### DIRECTIONS
Give the number of lines in the data below where the string "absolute" occurs, and nothing else.

*** Opening of DATA EXCERPT ***

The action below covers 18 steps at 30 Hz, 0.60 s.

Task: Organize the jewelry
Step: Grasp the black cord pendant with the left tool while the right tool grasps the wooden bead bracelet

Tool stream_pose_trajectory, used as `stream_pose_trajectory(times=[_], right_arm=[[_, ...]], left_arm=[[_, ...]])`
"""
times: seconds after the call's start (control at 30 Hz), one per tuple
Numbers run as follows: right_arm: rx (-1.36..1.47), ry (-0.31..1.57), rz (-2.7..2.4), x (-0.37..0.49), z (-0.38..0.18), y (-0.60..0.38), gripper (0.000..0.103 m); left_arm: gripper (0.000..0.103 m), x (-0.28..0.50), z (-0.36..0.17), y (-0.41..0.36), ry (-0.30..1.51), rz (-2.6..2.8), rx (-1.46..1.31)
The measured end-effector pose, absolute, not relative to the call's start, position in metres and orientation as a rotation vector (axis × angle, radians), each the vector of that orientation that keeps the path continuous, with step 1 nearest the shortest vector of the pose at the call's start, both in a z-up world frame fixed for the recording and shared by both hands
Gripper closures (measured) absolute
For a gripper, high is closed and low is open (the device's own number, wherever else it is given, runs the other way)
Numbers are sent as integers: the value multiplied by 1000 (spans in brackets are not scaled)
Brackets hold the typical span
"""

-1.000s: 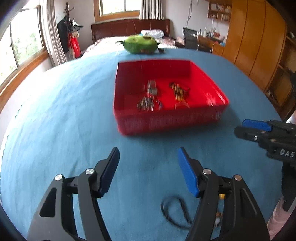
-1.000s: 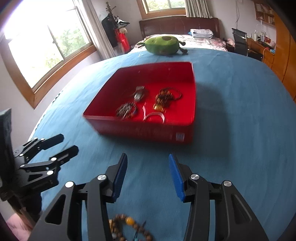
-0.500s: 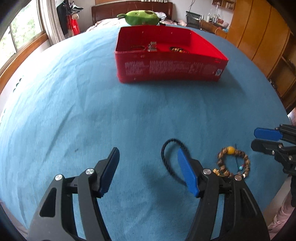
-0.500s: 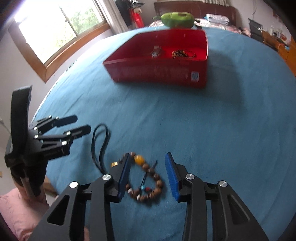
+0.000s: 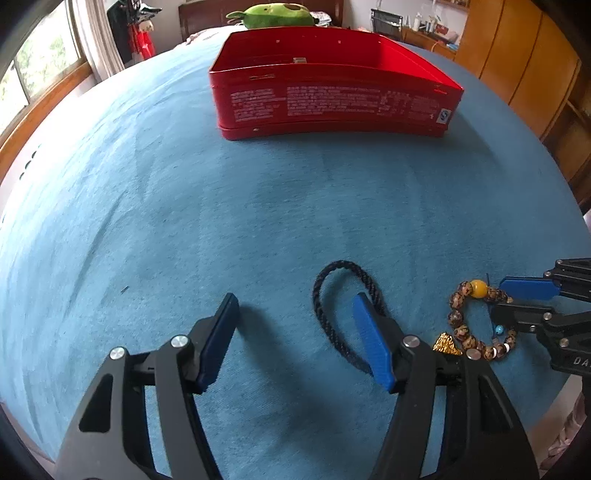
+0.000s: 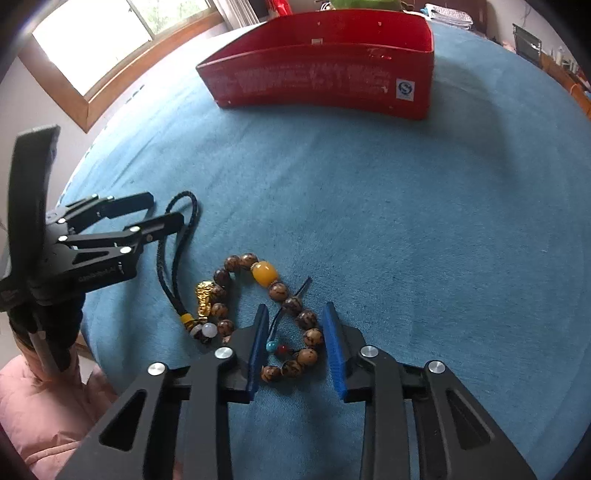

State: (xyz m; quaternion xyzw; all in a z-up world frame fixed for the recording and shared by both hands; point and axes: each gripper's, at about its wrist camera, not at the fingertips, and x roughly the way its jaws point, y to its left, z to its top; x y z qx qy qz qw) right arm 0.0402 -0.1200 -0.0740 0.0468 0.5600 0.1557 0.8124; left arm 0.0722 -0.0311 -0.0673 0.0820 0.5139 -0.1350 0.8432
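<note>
blue cloth surface (image 5: 258, 206): covers the whole work area, rounded by the lens. red box (image 5: 332, 96): open-topped, white print on its near wall, standing at the far middle of the cloth, well apart from both tools; its contents cannot be made out from this low angle. green plush toy (image 5: 273, 15): beyond the box, far edge. left gripper (image 5: 295, 328): near left, blue-padded jaws standing wide and closing slightly, nothing pressed between them; its right finger lies over the near part of the cord loop. right gripper (image 6: 295, 343): near right, jaws closing, straddling the right-hand arc of the bracelet; the pads stand just beside the beads, not yet pressing. black braided cord (image 6: 173, 258): a long loop lying flat on the cloth at the near left, ending in a gold charm (image 6: 204, 298) and a few small beads, touching the bracelet. brown bead bracelet (image 6: 306, 317): a ring of mottled brown beads with one large yellow bead (image 6: 264, 273) at its far side and small blue and red beads on a dark thread inside, lying flat on the near cloth.
</note>
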Motion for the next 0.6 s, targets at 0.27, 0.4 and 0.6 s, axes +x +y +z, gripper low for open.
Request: stream_pose_trajectory(times=[0.27,0.4,0.6], right_arm=[[51,1187,328,41,-75,-106,89],[89,1174,304,50,-71,-117,91],[149,1154,213,72,-68,-144,92]], left_arm=[[101,70,-66,-44,1077,-340,182],[101,82,-65,-41,1048,-305,186],[101,122,-61,-7,1016,-154,146]])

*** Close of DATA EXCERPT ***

### REPLY
2